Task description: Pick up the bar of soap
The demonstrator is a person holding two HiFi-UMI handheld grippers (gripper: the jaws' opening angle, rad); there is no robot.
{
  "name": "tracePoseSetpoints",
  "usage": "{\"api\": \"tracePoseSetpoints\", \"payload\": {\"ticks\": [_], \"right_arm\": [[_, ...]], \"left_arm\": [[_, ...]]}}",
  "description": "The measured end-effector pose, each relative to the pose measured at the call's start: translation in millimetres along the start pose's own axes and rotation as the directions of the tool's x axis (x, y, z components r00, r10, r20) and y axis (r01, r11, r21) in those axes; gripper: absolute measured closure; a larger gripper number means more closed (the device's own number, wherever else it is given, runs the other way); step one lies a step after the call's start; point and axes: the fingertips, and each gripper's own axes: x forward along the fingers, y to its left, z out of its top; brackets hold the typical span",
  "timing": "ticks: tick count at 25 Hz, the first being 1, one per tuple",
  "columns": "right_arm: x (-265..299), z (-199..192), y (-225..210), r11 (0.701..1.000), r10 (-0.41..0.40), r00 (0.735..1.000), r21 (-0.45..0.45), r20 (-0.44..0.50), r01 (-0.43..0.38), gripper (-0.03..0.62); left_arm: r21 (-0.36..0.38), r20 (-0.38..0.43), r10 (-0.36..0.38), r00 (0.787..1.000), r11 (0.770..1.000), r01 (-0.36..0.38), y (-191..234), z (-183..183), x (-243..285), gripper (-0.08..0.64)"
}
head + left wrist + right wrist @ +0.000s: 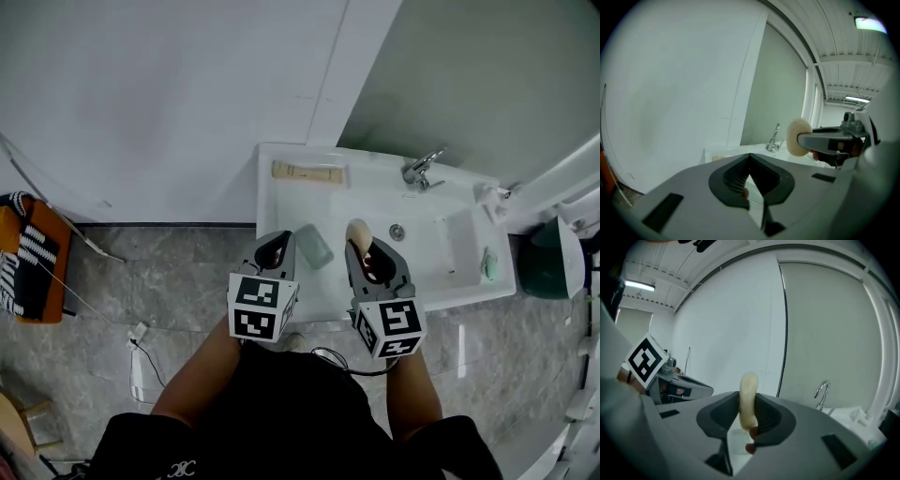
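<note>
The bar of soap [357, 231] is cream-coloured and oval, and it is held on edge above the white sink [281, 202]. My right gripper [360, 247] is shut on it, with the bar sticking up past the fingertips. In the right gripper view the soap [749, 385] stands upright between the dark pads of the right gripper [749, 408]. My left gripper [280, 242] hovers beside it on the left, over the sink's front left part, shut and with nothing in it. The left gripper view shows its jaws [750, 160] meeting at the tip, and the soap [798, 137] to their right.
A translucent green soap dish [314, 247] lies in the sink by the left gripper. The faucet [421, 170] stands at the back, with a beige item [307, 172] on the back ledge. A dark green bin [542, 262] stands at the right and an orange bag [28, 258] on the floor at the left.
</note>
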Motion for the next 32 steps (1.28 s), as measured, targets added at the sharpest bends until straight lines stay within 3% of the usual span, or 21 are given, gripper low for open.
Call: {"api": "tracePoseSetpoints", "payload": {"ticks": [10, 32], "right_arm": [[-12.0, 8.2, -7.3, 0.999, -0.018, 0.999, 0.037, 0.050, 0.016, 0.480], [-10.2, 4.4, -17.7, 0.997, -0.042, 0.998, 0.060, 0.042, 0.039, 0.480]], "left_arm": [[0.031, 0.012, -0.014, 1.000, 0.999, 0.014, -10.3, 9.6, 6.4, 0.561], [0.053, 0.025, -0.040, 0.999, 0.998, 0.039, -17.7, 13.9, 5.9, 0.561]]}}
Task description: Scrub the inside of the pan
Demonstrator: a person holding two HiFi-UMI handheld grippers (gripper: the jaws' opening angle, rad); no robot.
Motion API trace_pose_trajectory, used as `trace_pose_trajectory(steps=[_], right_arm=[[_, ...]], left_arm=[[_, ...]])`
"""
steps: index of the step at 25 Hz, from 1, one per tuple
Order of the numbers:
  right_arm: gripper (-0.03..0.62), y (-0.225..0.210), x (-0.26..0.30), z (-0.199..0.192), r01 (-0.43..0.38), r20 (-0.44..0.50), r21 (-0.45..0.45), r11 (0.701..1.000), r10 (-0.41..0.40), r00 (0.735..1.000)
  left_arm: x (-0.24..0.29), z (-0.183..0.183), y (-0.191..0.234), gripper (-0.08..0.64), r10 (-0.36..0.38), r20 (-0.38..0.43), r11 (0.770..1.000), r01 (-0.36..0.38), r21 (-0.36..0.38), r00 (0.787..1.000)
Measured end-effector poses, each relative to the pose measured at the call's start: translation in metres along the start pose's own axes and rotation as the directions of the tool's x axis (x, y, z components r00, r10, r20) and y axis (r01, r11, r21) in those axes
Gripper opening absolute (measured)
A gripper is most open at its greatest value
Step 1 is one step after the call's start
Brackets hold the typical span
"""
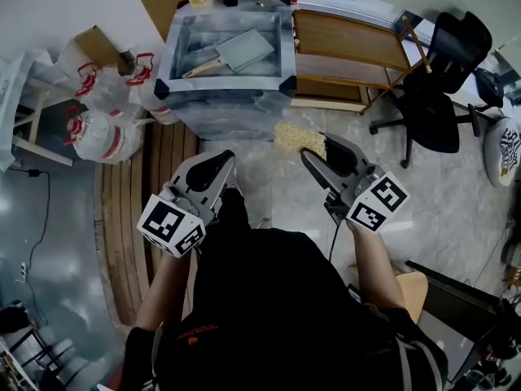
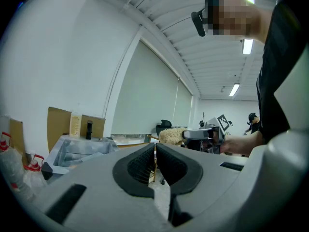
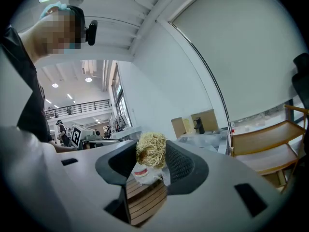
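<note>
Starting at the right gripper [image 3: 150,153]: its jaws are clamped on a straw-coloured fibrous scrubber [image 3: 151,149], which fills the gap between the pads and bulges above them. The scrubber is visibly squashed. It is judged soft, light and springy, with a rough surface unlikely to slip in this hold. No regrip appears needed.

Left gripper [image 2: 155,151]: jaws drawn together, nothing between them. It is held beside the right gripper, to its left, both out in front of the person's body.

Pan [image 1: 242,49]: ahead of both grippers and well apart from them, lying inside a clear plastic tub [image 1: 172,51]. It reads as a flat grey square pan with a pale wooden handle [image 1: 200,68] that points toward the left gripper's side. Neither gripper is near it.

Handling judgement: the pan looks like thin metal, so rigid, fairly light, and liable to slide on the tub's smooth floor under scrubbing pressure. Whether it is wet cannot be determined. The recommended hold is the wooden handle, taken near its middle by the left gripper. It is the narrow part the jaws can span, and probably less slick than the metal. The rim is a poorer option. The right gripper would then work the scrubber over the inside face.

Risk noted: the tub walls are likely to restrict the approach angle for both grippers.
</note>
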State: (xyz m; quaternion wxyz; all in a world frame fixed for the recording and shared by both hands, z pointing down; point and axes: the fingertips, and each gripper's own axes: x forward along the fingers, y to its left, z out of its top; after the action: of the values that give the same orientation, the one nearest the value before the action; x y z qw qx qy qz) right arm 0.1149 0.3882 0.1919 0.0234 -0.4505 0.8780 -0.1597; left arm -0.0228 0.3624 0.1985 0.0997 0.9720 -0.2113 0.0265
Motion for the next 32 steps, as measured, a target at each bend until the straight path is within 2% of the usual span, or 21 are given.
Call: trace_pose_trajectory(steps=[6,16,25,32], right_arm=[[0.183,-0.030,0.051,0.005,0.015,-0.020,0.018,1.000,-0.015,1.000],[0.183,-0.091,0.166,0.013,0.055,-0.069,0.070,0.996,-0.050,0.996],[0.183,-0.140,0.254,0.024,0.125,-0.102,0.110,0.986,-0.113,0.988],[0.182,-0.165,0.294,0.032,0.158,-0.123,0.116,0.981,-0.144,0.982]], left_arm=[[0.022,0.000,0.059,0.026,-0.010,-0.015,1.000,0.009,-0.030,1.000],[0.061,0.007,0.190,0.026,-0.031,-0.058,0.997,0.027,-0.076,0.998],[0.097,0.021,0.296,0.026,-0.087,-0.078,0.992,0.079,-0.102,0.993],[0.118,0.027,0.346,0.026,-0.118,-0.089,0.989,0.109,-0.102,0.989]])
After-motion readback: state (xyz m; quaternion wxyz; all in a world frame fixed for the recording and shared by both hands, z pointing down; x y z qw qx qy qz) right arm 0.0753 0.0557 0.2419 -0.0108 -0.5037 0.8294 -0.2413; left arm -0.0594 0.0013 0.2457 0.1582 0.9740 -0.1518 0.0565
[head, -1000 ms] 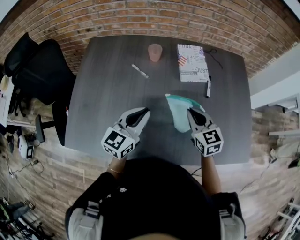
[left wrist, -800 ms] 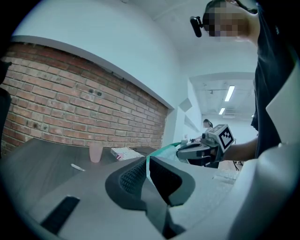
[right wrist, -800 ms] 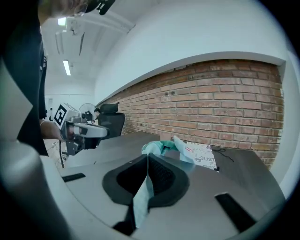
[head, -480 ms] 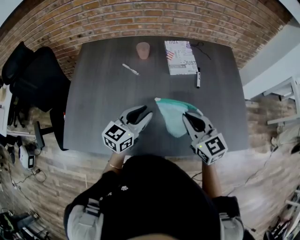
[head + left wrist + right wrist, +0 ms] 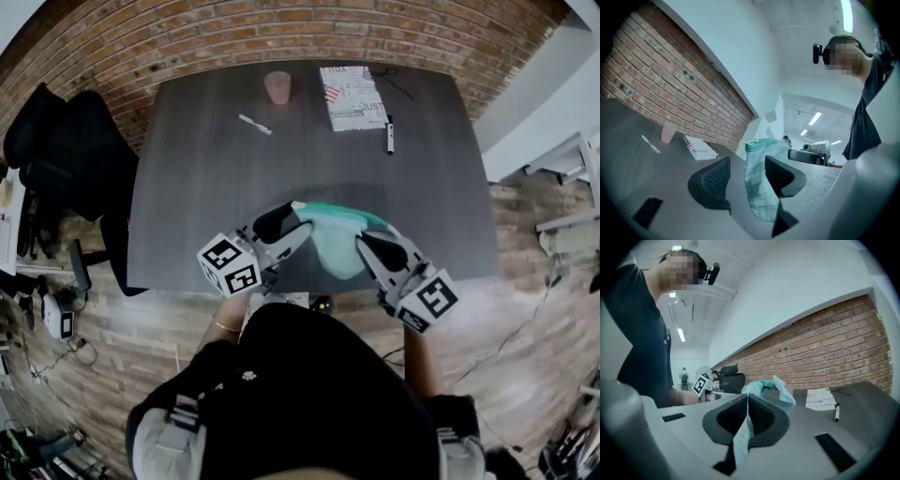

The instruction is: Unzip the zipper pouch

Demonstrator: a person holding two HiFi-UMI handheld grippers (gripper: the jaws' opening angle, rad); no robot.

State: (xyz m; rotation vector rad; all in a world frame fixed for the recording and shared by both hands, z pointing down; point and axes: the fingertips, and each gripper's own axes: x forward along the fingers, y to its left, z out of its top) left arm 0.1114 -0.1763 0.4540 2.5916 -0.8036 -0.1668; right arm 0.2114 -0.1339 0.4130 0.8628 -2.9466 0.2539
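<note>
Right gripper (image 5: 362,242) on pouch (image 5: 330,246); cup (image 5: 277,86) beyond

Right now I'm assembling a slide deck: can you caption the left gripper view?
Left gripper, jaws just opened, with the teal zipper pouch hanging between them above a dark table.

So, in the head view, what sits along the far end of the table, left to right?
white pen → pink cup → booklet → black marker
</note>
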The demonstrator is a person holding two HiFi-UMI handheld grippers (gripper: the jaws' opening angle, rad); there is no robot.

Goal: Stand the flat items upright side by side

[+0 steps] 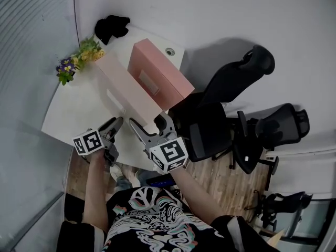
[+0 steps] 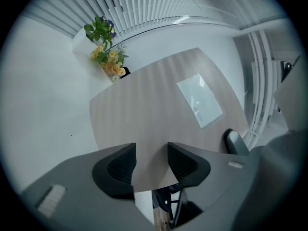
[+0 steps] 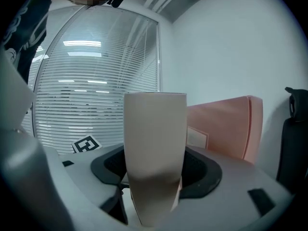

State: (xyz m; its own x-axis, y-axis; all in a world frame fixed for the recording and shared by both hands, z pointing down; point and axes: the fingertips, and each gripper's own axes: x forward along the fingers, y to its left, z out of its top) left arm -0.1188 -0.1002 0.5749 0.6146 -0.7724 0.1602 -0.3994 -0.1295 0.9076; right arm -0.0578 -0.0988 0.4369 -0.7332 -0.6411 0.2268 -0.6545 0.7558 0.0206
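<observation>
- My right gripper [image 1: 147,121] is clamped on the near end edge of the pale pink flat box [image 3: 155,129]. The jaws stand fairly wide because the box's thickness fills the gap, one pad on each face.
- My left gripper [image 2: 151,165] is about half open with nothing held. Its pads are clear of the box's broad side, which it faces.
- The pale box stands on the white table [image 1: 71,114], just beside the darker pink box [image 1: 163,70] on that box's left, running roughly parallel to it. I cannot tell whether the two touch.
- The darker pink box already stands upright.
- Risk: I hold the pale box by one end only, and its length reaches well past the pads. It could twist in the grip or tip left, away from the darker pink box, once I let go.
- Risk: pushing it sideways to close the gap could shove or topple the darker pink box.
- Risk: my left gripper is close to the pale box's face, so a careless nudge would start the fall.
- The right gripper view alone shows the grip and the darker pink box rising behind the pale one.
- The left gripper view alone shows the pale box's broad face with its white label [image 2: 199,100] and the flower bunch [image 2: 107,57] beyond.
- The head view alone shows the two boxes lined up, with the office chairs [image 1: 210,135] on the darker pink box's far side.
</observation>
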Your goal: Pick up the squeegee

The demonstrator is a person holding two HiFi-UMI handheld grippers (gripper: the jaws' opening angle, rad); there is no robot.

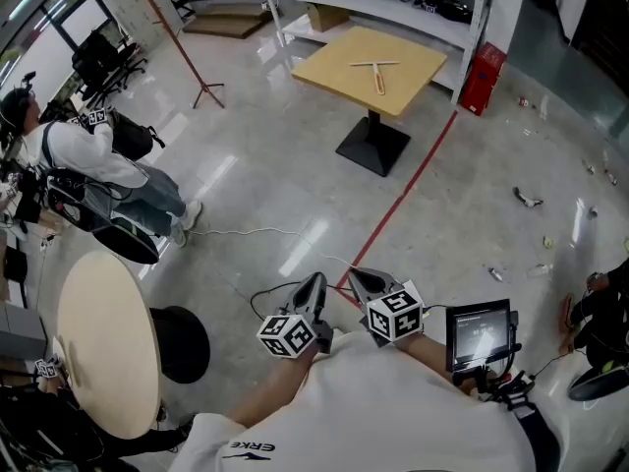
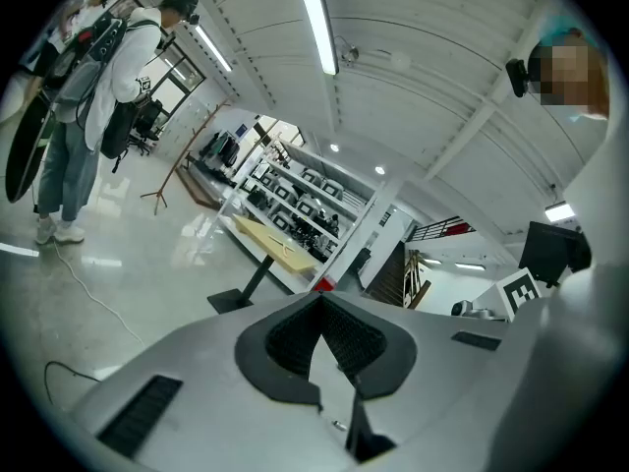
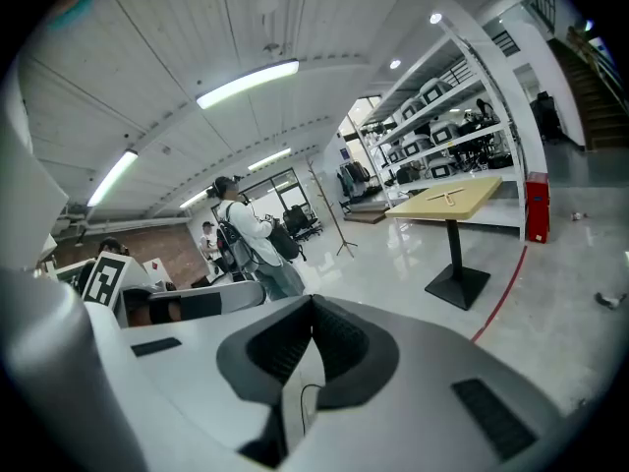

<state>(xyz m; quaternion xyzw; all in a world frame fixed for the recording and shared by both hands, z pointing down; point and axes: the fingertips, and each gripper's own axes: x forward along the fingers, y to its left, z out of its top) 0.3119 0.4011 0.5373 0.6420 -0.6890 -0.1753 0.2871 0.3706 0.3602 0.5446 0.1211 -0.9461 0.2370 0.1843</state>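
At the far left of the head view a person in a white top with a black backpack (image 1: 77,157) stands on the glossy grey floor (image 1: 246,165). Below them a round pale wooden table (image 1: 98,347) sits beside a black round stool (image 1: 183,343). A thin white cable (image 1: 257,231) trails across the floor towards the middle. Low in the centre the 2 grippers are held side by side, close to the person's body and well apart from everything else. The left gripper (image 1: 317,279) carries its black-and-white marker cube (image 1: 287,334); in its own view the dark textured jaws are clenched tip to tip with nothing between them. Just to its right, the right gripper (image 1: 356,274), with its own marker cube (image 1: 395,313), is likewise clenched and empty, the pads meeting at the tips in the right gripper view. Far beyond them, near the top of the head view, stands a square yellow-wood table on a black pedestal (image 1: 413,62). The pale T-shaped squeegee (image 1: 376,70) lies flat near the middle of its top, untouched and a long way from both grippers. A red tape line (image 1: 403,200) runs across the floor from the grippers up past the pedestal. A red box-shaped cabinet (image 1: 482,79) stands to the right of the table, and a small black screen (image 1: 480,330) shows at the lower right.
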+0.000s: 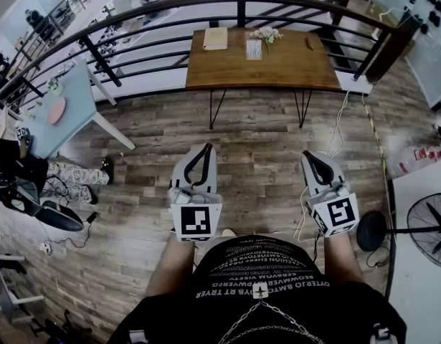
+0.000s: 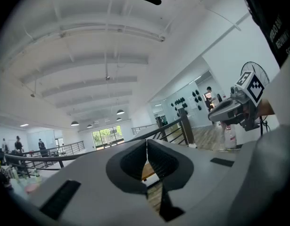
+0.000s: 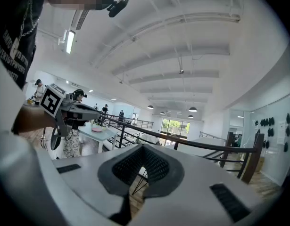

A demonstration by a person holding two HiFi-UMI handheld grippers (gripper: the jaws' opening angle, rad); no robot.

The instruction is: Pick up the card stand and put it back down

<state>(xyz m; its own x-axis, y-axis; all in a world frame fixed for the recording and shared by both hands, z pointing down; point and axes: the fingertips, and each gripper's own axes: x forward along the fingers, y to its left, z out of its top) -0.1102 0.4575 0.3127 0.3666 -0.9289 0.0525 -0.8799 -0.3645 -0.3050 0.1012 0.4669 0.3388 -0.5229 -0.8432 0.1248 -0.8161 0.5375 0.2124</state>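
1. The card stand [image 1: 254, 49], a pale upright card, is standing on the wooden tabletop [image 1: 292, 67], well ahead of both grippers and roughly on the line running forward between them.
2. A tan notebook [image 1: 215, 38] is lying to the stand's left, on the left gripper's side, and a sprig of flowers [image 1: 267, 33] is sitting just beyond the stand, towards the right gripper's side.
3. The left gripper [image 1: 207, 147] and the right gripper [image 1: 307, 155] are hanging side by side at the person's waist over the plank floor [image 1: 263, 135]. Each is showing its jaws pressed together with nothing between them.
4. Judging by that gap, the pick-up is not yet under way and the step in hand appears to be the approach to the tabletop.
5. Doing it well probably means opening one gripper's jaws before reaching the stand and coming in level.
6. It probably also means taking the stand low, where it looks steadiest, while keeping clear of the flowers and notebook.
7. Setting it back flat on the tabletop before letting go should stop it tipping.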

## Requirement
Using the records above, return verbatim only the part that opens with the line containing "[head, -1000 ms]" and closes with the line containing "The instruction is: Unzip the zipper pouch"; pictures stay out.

## Answer section
[head, -1000 ms] 
[left wrist, -800 ms] 
[right wrist, -800 ms] 
[head, -480 ms] 
[head + left wrist + right wrist, +0 ms] 

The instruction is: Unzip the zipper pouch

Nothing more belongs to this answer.